'''

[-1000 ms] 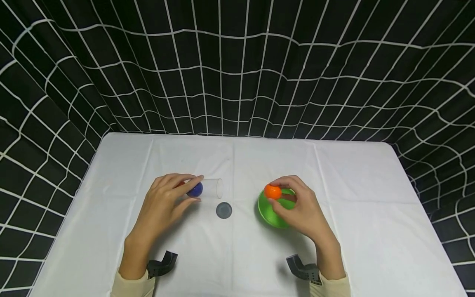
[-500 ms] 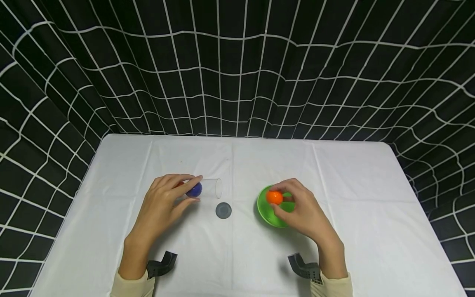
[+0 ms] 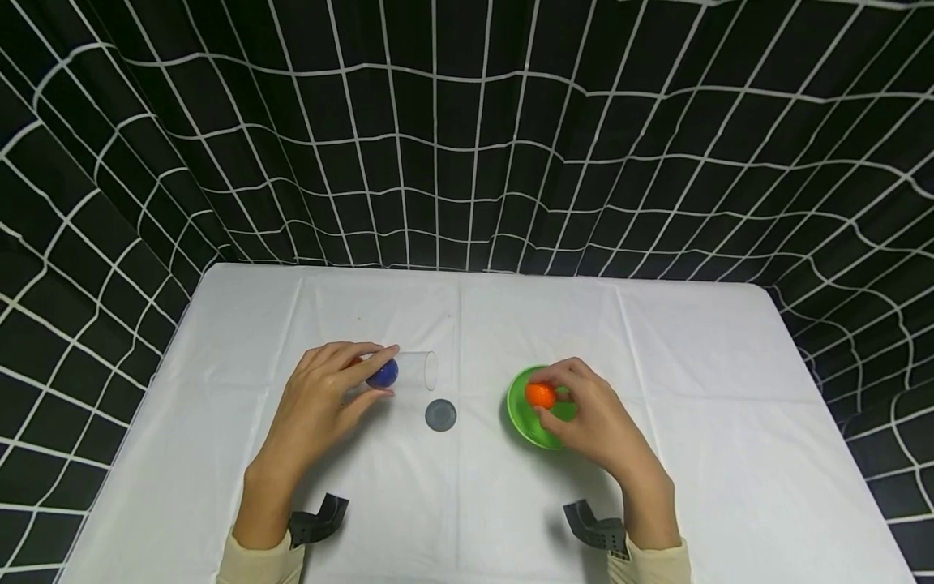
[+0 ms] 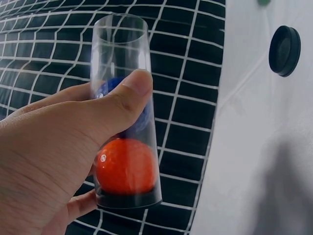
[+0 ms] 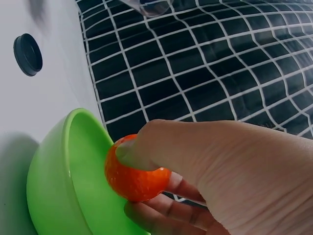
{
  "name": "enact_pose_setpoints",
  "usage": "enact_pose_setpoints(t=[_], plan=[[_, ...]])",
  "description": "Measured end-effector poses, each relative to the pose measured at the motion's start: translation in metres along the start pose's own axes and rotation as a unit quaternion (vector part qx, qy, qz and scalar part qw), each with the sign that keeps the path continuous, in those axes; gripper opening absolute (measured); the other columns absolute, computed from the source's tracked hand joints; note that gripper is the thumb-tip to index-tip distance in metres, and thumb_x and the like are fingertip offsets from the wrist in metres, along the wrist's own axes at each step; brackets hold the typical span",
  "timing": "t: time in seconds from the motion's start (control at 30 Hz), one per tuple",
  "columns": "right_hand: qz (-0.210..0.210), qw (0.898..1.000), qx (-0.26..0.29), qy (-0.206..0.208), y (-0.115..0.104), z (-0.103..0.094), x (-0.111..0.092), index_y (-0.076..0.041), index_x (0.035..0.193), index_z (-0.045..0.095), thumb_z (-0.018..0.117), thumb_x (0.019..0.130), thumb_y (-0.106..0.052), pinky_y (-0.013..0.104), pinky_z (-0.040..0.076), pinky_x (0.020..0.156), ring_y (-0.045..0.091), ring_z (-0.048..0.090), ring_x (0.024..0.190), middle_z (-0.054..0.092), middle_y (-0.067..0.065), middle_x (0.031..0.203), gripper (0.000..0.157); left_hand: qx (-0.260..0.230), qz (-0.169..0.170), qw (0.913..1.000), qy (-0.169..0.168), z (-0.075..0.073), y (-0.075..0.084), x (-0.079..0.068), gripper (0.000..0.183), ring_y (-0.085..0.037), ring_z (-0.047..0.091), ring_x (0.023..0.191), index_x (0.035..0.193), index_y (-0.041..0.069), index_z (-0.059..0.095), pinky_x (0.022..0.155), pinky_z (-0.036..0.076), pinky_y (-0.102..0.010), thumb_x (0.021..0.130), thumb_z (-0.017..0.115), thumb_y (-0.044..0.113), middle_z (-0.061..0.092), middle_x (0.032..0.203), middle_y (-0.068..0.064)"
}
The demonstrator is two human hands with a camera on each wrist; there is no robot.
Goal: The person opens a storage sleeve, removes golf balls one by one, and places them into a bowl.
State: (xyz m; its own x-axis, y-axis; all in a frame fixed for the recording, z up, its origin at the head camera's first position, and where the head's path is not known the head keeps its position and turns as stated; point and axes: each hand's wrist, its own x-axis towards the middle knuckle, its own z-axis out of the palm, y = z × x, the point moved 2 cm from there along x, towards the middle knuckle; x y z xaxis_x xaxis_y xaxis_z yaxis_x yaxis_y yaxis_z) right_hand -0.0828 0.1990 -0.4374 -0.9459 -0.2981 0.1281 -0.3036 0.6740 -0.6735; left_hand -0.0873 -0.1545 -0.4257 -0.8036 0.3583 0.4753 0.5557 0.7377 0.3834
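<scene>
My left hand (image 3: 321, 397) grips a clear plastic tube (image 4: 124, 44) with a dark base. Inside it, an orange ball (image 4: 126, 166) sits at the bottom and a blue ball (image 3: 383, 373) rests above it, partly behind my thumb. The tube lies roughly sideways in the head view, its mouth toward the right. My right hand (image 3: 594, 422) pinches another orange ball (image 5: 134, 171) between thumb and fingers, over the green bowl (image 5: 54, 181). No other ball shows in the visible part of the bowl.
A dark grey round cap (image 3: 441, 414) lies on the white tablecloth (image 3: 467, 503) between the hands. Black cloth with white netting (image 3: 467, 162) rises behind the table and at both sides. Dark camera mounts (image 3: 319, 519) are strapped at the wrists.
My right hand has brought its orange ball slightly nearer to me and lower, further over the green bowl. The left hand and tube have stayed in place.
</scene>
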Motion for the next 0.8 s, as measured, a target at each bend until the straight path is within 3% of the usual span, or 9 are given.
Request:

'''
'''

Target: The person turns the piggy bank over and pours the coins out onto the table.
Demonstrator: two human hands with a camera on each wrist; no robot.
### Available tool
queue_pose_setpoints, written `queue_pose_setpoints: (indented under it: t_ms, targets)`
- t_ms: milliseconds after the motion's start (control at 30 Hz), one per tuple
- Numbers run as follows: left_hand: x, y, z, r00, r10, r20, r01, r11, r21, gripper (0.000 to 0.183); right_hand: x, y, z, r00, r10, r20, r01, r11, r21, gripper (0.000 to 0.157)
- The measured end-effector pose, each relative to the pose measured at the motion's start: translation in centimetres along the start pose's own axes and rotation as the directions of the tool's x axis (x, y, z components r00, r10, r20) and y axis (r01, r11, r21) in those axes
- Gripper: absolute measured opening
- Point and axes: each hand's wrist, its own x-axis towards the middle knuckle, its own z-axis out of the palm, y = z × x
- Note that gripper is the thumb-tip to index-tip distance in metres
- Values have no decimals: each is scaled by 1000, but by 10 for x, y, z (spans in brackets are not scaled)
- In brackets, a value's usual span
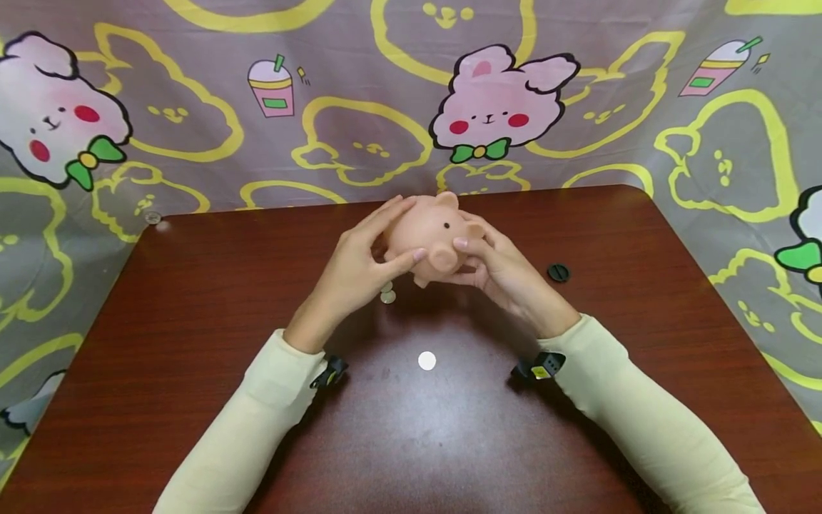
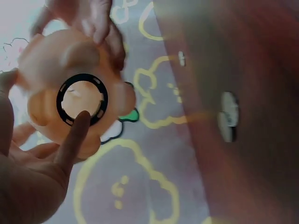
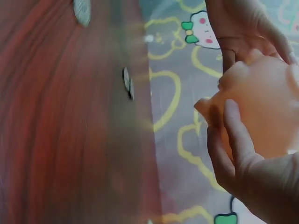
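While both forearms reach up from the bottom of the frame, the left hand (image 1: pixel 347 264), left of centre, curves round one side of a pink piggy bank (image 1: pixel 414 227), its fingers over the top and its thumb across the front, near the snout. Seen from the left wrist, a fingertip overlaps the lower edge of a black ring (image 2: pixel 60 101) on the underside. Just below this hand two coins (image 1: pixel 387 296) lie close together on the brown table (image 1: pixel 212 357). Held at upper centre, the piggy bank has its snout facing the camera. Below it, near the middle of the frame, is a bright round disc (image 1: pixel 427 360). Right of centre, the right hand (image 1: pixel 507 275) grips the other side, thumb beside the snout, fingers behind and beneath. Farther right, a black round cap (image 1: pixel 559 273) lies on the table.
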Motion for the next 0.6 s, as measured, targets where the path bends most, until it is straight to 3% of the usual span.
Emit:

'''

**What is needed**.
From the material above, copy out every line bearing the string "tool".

**Task response**.
### Available tool
- The measured end-effector pose, each relative to the pose measured at the motion's start: translation in centimetres along the start pose's own axes and rotation as the directions of the tool's x axis (x, y, z components r00, r10, r20) and y axis (r01, r11, r21) in those axes

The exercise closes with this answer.